▶ **Problem details**:
What are the lines below, starting at the line containing "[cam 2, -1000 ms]" and ending at the line containing "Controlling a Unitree"? Write them out exactly, ends included, without pictures.

------------------------

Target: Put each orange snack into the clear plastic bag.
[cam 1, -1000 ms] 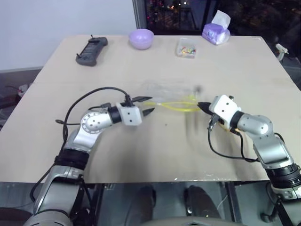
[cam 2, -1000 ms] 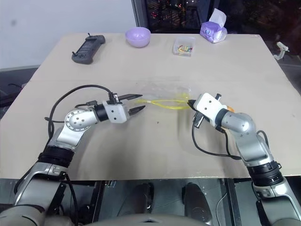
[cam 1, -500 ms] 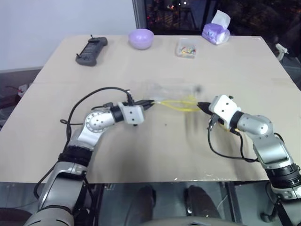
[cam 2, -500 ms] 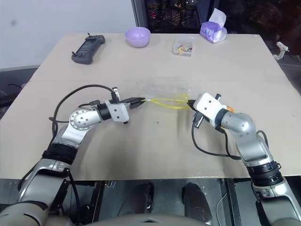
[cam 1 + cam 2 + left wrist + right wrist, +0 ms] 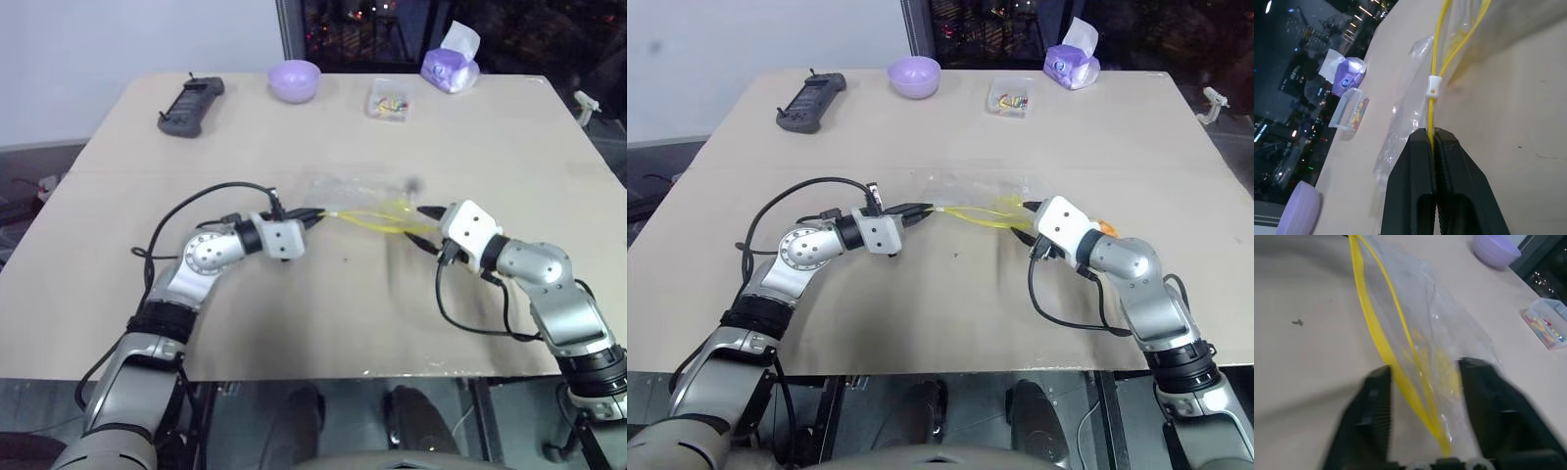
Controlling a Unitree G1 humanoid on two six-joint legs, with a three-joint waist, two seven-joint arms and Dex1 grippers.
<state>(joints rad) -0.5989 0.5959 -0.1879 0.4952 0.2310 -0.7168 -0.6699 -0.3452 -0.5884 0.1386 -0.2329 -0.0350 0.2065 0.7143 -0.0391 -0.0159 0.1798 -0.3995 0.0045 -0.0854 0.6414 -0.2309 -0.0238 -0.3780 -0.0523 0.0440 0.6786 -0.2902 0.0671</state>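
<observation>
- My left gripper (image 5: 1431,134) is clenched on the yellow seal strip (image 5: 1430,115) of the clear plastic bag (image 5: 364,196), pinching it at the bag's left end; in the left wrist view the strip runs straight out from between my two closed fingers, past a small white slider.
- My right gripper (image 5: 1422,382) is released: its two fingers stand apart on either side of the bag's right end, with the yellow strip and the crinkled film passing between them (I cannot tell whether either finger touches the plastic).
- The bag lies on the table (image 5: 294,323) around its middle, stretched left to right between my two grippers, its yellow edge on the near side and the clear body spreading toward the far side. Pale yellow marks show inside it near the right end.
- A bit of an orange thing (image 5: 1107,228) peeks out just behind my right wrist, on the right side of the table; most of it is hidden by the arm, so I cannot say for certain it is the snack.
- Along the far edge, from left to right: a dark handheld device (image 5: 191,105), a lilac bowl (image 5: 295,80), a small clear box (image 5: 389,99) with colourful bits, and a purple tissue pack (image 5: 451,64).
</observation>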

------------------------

▶ **Response for this exercise**:
[cam 2, -1000 ms] 
[cam 1, -500 ms] 
[cam 2, -500 ms] 
[cam 1 + cam 2 + left wrist + right wrist, +0 ms] 
Controlling a Unitree G1 humanoid on two six-joint legs, with a three-joint waist, two seven-joint arms and Dex1 grippers.

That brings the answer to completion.